Basic commodity prices shoot up

Paul Nyakazeya



THE country has witnessed a massive spate of price increases of all basic commodities after the festive season, raising prospects of an implosion of the e

conomy in 2008. And worse is to come with prices likely to increase ten-fold economists say.


A survey conducted by the Zimbabwe Independent revealed this week that a new wave of price hikes reminiscent of last June which resulted in government imposing a price freeze had once again hit the country.


A two-litre bottle of cooking oil that was selling for $8 million before the festive season now costs $13 million. On Tuesday government said the gazetted price for the cooking oil was $7 million.


A loaf of bread now costs above $1,5 million, up from $700 000, while the price of a 2kg chicken has skyrocketed to about $20 million from $6 million.


A kg of beef costs above $15 million, up from $7 million. Two litres of Mazoe now cost $9,5 million, up from $3,8 million before the holiday.


The Consumer Council of Zimbabwe (CCZ) said most prices being charged were not justified.


“The rate at which prices are increasing, which are not justified, is a result of speculation by some business people who want to make quick money,” said the CCZ.


The consumer watchdog said most commodities were being charged at four or five times their cost buildup, which under the new pricing regulation was not allowed.


The National Incomes and Pricing Commission (NIPC) said the prices being charged had been approved.


“If anything is being sold in a supermarket, that means we have approved the price. We believe the prices we are approving are viable and this should see products continuing to be bought,” said NIPC chairman Godwills Masimirembwa.


Government’s decision to mandate the NIPC to approve prices of basic commodities has created serious distortions in the market as businesses battle to stay afloat.


Goods have gone up in price because of shortages caused by the NIPC’s price restrictions.


The move has also resulted in an avalanche of imported goods whose prices are being set at parallel market rates.


Surprisingly, government last week extended the lifespan of regulations governing product and service price reviews, effectively mandating NIPC to approve such reviews for the next six months.


“The extension of the Statutory Instruments shows that our principals are conscious of the fact the price distortions still exist in the economy,” Masimirembwa said.


He said stern action would be taken against businesses that index prices based on parallel market rates.
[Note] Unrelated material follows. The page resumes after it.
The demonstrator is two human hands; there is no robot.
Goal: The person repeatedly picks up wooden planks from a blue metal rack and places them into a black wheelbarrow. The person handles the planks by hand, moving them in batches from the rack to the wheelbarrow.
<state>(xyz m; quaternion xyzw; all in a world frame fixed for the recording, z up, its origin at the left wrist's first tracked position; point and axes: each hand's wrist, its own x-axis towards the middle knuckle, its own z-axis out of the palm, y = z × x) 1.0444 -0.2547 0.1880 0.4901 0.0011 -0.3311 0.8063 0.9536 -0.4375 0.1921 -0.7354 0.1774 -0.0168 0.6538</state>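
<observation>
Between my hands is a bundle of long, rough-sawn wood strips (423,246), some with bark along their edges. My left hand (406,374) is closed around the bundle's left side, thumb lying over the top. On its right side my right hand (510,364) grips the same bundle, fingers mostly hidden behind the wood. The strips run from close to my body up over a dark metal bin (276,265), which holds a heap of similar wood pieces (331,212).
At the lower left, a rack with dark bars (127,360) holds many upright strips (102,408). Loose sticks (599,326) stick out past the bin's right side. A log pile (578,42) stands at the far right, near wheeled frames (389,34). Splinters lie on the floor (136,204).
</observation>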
Over the past four months retailers have resorted to stocking imports to fill the void left by local producers who are not manufacturing at the controlled prices they were forced to charge by government during last year’s price blitz.


The prices of most imported goods are beyond the reach of many consumers whose wages are lower than the consumer index.


While the imports might have helped restock shops, their prices show the futility of government’s decision to control prices in the first place.


For example, while local companies like Victoria Foods are being forced to sell rice at the gazetted price of $2,5 million for 2 kg, South African brands like Tastic rice packed by Tiger Consumer sells for $10 million for the same quantity.


While the gazetted price for two litres of cooking oil is $7 million, imports are being sold for between $13,9m (Sun oil) and $15 million (Sunflow).


Analysts have said if local manufacturers resume production their goods might never match foreign products.


Economic consultant John Robertson said as the last stocks of goods trickle out of factory warehouses onto the market, the country could witness an inflationary spiral that would make today’s prices seem cheap.


“It could go much higher, 10 times as much for some things in the next couple of weeks, as goods cease to exist and imports flood the market,” Robertson said adding that the real victim will be the consumer.


ZB Financial Holdings group economist Best Doroh said local retailers were being forced to import basic commodities to fill the gap created by low capacity utilisation in the local industry.


“Consumers require these basic products and if they are not available from local manufacturers, retailers have to satisfy that need through imports,” said Doroh.